So we headed down to South Mountain Creamery, which is open to the public every day. It was too dark to get photos of the machine milking, but the milking parlor was really interesting. While I'd known the cows would be machine milked, the kids had never seen anything like it and had just assumed the cows would be milked by hand like they'd seen me doing with our goat, Latte. They were a bit put out about that and even a bit disgusted—and really, it's kinda hard not to be. Even a small dairy like this is so big that it requires a certain level of mechanization.

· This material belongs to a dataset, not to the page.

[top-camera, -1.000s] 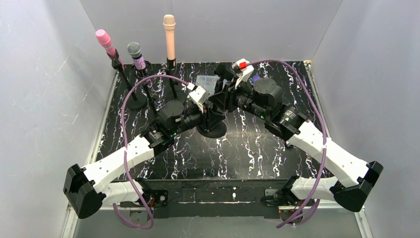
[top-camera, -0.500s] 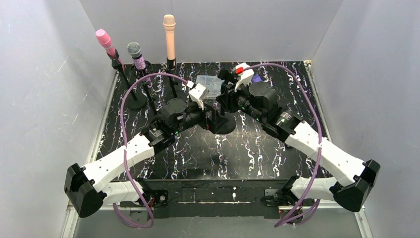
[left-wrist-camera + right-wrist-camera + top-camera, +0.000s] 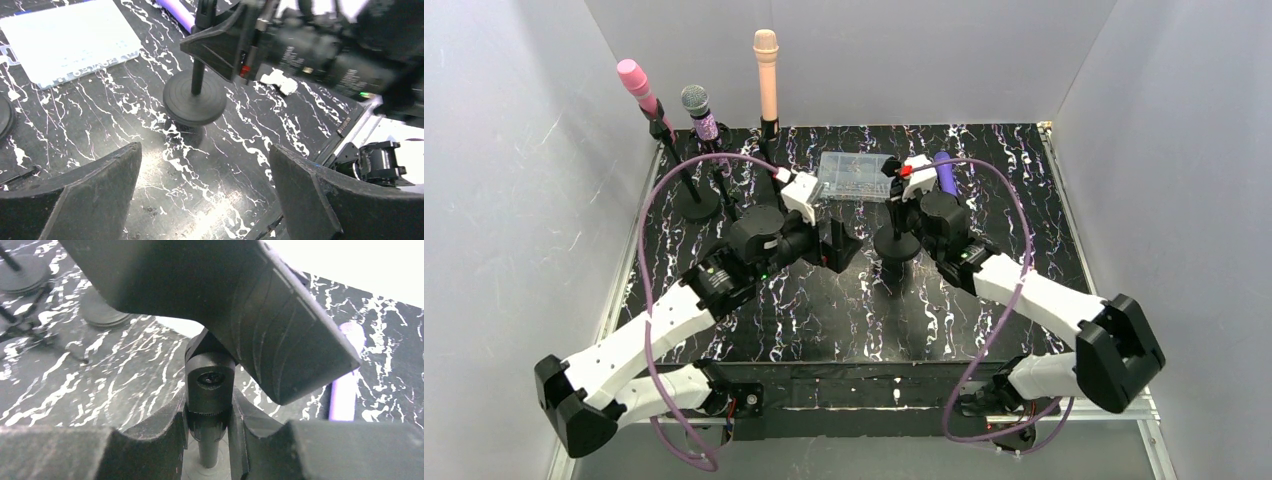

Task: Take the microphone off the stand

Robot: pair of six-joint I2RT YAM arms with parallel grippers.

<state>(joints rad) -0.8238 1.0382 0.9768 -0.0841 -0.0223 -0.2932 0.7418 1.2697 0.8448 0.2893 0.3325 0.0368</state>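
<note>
Right jaws clamped the stand's neck; left jaws gaped open.
Purple microphone lay on the worktop, upper right of centre: rigid, smooth, likely light, apt to roll; probably best gripped mid-barrel.

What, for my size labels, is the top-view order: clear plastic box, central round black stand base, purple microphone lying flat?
1. clear plastic box
2. central round black stand base, partly covered
3. purple microphone, slimmer; these last two are close

You have a black marbled table carrying a clear box, a purple microphone lying flat, a bare stand, and three microphone stands at the back left.
</note>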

Here's a photo of the calf barn, yet another down side to industrialized dairy. While the kids had a lot of fun feeding the calves, I had a really hard time with the idea that the babies are taken away from their mamas and confined to these, oh, maybe 4' x 6' stalls for the early part of their lives. Even many home dairies opt to separate mama from baby and bottle raise the babies exclusively, a practice that didn't sit well with me. At home, we opted to separate mama and baby overnight and take the first morning milk for ourselves, allowing them to range together the rest of the day with on-demand nursing. Latte's kid, Dragon, is still trying to nurse at five months, though she's beginning to wean him naturally. So, until we can get our own Jersey for home milking, small-scale, local industrial milk is the lesser of two evils. There are definite down-sides to this creamery, but I have a hard time imagining that an industrial dairy somewhere else, not open for public inspection, is going to be any cleaner, any more humane, any more in line with our values of sustainability. So, for now, this is our local dairy.

9 comments:

Christy said...

I really respect you for going to check out the dairy in person. I'll admit I haven't done that with milk. I have visited the farm where we get our meat and seen the animals. I wish their was a better alternative for milk.

MommyMommy said...

We use our local dairy, and while I am happy with it, I can't wait till our house sells so I can buy my own cow...

We have decided on a Dexter, not a jersey. Maybe you should check into a few more breeds, you might change your mind (like more free grazing, less "feeding" and dual purpose meat.\).

Wendy said...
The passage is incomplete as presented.